5.1. Antioxidants as Complementary Therapy in MS
5.1.1. Vitamin D
Vitamin D reduces the number of activated autoreactive T lymphocytes in the CNS [190], which are responsible for attacking the myelin sheath and contributing to MS pathogenesis [191]. It also appears to inhibit the differentiation of dendritic cells in vitro [192,193], cells that play a key role in innate immune responses involved in MS [194]. Furthermore, vitamin D decreases macrophage accumulation in the CNS in EAE models, suggesting potential neuroprotective effects [195,196,197,198]. In parallel, vitamin D has been shown to enhance Treg activity in EAE models [199], which helps suppress autoreactive T lymphocytes [200]. Additionally, vitamin D promotes a shift from Th1 to Th2 cells [201], thereby altering T-cell cytokine profiles from pro-inflammatory Th1 cytokines such as TNF-α, IFN-γ, and IL-2 [201] to anti-inflammatory Th2 cytokines, including IL-4, IL-5, and IL-10 [202]. Moreover, vitamin D reduces NO production [203] and suppresses the iNOS pathway [204] in microglia, macrophages, and astrocytes in vitro [205]. This is particularly important, as NO contributes to BBB disruption, oligodendrocytes and axonal damage, and demyelination [206]. Overall, vitamin D exerts a protective role in MS onset, mitigates disease severity, and decreases relapse frequency [207,208] (Figure 10).

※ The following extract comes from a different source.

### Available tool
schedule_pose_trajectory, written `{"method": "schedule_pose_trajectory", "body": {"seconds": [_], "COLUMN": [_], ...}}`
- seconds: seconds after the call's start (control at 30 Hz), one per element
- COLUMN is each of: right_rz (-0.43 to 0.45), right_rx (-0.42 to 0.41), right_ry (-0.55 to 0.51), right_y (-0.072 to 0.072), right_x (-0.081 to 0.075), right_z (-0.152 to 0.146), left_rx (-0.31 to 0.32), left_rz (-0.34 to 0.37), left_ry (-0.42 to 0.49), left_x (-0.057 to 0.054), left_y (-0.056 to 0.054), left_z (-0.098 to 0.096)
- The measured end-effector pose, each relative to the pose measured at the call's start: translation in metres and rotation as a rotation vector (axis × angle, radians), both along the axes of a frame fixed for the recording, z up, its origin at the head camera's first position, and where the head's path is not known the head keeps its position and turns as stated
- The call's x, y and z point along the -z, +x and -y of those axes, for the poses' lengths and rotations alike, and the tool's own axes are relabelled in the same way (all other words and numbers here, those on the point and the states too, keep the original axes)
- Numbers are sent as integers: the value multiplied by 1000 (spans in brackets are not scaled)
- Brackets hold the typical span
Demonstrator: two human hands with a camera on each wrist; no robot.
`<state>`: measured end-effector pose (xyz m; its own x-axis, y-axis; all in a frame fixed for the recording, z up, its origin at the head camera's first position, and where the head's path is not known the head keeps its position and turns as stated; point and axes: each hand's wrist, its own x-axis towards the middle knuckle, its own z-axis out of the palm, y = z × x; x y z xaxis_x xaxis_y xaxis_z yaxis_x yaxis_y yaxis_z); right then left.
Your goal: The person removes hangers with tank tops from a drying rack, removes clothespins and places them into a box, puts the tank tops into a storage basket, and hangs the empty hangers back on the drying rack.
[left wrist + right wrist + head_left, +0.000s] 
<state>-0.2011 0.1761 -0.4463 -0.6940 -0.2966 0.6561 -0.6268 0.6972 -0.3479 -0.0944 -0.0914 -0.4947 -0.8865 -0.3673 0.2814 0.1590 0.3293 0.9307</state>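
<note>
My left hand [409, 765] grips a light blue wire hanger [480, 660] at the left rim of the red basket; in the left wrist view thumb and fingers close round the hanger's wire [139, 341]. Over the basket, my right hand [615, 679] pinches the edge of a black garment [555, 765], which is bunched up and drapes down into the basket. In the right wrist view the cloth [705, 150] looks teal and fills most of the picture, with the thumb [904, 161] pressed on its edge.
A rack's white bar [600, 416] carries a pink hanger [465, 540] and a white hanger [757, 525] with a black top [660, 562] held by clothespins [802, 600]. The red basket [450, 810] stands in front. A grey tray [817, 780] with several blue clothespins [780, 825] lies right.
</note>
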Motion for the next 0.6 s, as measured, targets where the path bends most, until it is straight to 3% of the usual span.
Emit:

However, the optimal dose of vitamin D supplementation as an adjunct therapy in MS remains uncertain. A significant knowledge gap also exists regarding the extent to which obesity alters the immunological and clinical effects of vitamin D in MS. Although obese patients may require higher vitamin D doses due to altered vitamin D metabolism and sequestration in adipose tissue, this has not been confirmed in clinical trials. Therefore, careful evaluation of the long-term safety of high-dose vitamin D supplementation in obese individuals with MS is essential, particularly since their pharmacokinetic profile may differ substantially from that of non-obese patients.
5.1.2. Vitamin A
Vitamin A, particularly through its active metabolite retinoic acid, enhances the integrity of the BBB [209], thereby limiting the entry of peripheral pro-inflammatory mediators and immune cells into the brain parenchyma [181,210]. In addition, vitamin A exhibits anti-inflammatory and antioxidant effects within the CNS [181,211]. It suppresses the secretion of pro-inflammatory cytokines such as IL-1, IL-12, TNF-α, and NO [181,212].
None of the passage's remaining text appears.